Freud spiegava l’oscurità, l’irragionevolezza e le bizzarrie del linguaggio onirico con il lavoro del sogno sinteticamente così descritto nel cap. VI della Interpretazione dei sogni:
“Viene ora fatto di pensare che nel lavoro onirico si manifesti una forza psichica che da un lato spoglia della loro intensità gli elementi dotati di alto valore psichico e dall’altro crea, dagli elementi di minor valore, mediante la sovradeterminazione, nuovi valori che giungono poi nel contenuto del sogno. Se le cose stanno in questo modo, nella formazione del sogno hanno luogo una traslazione e uno spostamento delle intensità psichiche dei singoli elementi, donde deriva la differenza di testo esistente tra contenuto e pensieri del sogno. Il processo che qui supponiamo è addirittura la parte essenziale del lavoro onirico: esso merita il nome di spostamento onirico. Spostamento e condensazione sono i due artefici alla cui attività possiamo principalmente attribuire la configurazione del sogno”.
Spostamento e condensazione nell’intenzione freudiana sono condensazione e spostamento di cariche d’investimento da una rappresentazione a un’altra, che hanno come risultato la traslazione su una rappresentazione di un’intensità e di una quantità, che la sovra-determina e la fa diventare sovraintensa. Questo meccanismo, denominato falso nesso, fu esplorato da Freud già negli anni 94-95 in riferimento a problemi relativi ai processi di produzione sintomatica, che diventeranno poi carne e sangue del concetto di transfert.

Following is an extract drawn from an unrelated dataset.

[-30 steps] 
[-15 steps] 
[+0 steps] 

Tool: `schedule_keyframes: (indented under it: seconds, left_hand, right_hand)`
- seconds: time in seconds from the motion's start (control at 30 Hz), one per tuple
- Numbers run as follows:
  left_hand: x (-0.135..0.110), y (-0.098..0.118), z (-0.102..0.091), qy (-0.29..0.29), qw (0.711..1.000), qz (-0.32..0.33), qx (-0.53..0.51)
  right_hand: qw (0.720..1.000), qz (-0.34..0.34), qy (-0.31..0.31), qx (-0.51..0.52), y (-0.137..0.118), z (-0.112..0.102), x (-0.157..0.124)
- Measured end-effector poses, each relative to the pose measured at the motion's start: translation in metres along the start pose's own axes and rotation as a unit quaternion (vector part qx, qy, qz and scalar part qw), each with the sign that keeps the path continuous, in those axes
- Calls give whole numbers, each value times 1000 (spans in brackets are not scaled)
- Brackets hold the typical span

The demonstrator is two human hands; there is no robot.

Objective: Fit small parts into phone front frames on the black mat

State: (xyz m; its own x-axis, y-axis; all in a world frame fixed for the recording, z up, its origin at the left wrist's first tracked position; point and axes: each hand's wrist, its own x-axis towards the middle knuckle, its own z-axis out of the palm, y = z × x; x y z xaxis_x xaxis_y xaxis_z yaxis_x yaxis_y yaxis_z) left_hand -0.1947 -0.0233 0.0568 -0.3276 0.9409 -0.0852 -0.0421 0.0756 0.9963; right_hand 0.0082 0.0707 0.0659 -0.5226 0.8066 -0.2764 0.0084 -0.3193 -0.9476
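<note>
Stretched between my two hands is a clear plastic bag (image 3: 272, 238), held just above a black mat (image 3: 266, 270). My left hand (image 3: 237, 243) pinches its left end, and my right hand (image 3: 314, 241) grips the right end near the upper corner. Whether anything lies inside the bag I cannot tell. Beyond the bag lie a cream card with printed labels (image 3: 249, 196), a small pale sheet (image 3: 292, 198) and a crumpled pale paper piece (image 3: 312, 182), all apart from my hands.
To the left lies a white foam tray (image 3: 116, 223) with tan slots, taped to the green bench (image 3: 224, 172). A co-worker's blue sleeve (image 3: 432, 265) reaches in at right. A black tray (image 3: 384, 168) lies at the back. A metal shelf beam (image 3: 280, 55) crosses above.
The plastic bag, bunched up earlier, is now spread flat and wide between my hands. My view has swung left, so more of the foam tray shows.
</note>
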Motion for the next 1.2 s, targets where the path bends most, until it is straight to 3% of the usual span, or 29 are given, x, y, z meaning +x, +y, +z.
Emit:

Se trascurando le spiegazioni quantitative ed energetiche, ci atteniamo alla semplice descrizione delle caratteristiche del linguaggio onirico, condensazione e spostamento descrivono un tipo di falso nesso che nella vita di tutti i giorni siamo soliti chiamare metafora. Oltre 40 anni fa U. Eco sottolineava che i meccanismi della metafora e segnatamente della metafora per analogia, sono strettamente apparentati ai meccanismi freudiani del sogno: (nella metafora) “due immagini si sovrappongono, due cose diventano diverse da sé stesse, ne nasce un ircocervo visivo (oltre che concettuale). Non si direbbe che ci si trova di fronte a una sorta di immagine onirica? E infatti l’effetto della proporzione instauratasi è assai simile a quello che Freud chiamava “condensazione”: dove possono cadere i tratti che non coincidono, mentre si rafforzano quelli comuni. ... il risultato finale della proporzione aristotelica è proprio un processo affine alla condensazione freudiana, e (...) questa condensazione (...) può essere descritta nel suo meccanismo semiotico in termini di acquisto e perdita di proprietà o semi che dir si voglia”. Già R. Jacobson aveva ricollegato i meccanismi descritti da Freud con la metonimia e la metafora e Lacan aveva sviluppato tale indicazione, assimilando lo spostamento alla metonimia e la condensazione alla metafora.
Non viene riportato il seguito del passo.